Release Notes#
0.4.7 - 2025-01-08#
Added#
Adds RowLevelCalculatedFields and TimeseriesAwareCalculatedFields which are hopefully descriptive enough names.
Adds a User Guide page to describe what they are and how to use them.
Adds hvplot dependency to poerty
Adds add_calculated_fields() methods to joined_timeseries and metrics “tables”
Adds the Continuous Rank Probability Score CRPS ensemble metric using the scoringrules package
Adds a script to create an example ensemble evaluation using data in the test directory
Adds an example notebook to demo CRPS metric query
Adds user guide notebook page for ensembles, reading a test ensemble evaluation from S3
Adds ability to unpack metric dictionary results into separate columns (ie, bootstrap quantiles)
Changed#
Splits metric models and functions into three categories: Deterministic, Probabilistic, Signature. This is a breaking change requiring import of specific metric classes (Deterministic, Probabilistic, Signature) rather than just
Metrics
.Functions are moved to separate modules
Models are moved to separate classes
Basemodels and metric enums are moved to a separate basemodel module
Updates API docs, removes unused files and the autoapi directory.
0.4.6 - 2024-12-17#
Added#
Adds add_missing_columns to the _validate method in the BaseTable class to allow for adding missing columns to the schema.
When upgrading from 0.4.4 or earlier, you may need to run the following to add the missing columns to the secondary_timeseries if you have existing datasets:
sdf = ev.secondary_timeseries.to_sdf()
validated_sdf = ev.secondary_timeseries._validate(sdf, add_missing_columns=True)
ev.secondary_timeseries._write_spark_df(validated_sdf)
Changed#
None
0.4.5 - 2024-12-09#
Added#
Fixes issues with sphinx docs and run the install_spark_jars.py script in the build container.

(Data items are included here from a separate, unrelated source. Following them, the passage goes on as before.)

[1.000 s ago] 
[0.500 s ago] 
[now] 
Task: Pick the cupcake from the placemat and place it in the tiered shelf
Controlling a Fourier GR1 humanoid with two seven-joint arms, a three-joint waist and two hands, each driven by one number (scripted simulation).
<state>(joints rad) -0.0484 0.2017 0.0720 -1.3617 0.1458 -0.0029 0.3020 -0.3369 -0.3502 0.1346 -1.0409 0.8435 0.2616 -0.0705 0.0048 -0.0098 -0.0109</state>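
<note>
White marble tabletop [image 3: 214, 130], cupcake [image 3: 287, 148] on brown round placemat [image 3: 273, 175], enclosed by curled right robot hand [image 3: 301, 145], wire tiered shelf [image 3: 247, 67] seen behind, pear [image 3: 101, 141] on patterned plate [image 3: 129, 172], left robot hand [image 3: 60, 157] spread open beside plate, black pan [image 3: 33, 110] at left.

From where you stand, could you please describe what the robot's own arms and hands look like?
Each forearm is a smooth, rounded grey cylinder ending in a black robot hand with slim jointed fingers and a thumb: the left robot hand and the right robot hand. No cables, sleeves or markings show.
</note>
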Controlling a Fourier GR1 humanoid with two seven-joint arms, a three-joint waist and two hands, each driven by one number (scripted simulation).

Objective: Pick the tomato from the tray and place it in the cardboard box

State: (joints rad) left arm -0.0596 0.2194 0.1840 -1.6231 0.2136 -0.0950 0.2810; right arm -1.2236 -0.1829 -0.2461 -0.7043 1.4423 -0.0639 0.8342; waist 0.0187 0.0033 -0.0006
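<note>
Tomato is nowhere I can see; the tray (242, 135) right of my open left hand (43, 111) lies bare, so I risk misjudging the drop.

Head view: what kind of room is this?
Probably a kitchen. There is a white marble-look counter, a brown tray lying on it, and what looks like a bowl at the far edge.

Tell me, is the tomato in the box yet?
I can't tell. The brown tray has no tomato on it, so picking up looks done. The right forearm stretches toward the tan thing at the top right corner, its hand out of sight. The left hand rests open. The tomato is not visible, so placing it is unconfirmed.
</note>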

Adds location plotting to accessor.
Adds loading from FEWS XML files.
Adds member to secondary timeseries schema for ensembles.
Changed#
Fixes issues with sphinx docs and run the install_spark_jars.py script in the build container.
0.4.4 - 2024-12-02#
Added#
Added ability to read an Evaluation dataset directly from an S3 bucket.
When path to an Evaluation dataset is an S3 bucket, the Evaluation is read-only.
Changed#
Pretty significant refactor of the Table classes to make them more flexible and easier to use.
Added more robust Pandera validation to the Table classes.
Updated docs to reflect changes and added read_from_s3 example.
0.4.3 - 2024-10-19#
Added#
None
Changed#
Changed paths to the S3 bucket evaluations to reference “e*…” instead of “p*…” naming convention.
0.4.2 - 2024-10-18#
Added#
A test-build-publish workflow to push to PyPI
Changed#
None
0.4.1 - 2024-10-15#
Added#
Updated docs to include pages for grouping, filtering and Joining in the User Guide.
Changed#
Fixed some broken data download links in the User Guide.
Fixed the post-install script to install the AWS Spark Jars.
Fixed the API doc build.
0.4.0 - 2024-10-13#
Added#
This is a major (although still less that version 1) release that includes a number of new features and changes.
Some of the more significant changes: - Added a new Evaluation class that is the primary interface for working with TEEHR data. - Switched from DuckDB to PySpark to enable horizonal scaling for the computational workloads. - Formalized the structure of the TEEHR dataset. - Added data validation of values referenced from domain and location tables to the timeseries tables. - Updated docs to include new features and changes.
Changed#
Many changes have been made between v0.3.28 and v0.4.0.
0.3.28 - 2024-07-10#
Added#
pandas DataFrame accessor classes for metrics and timeseries queries, including some simple methods for plotting and summarizing data.
Added Bokeh as a dependency for visualization.
Changed#
None
0.3.27 - 2024-07-08#
Added#
Documentation updates primarly to Getting Started and User Guide sections.
Changed#
None
0.3.26 - 2024-06-27#
Added#
Dark theme logo for sphinx documentation.
Added the pickleshare package to dev dependency group to fix ipython directive in sphinx documentation.
Changed#
Pinned sphinx-autodoc to v3.0.0 and numpy to v1.26.4 in documentation-publish.yml to fix the API documentation build.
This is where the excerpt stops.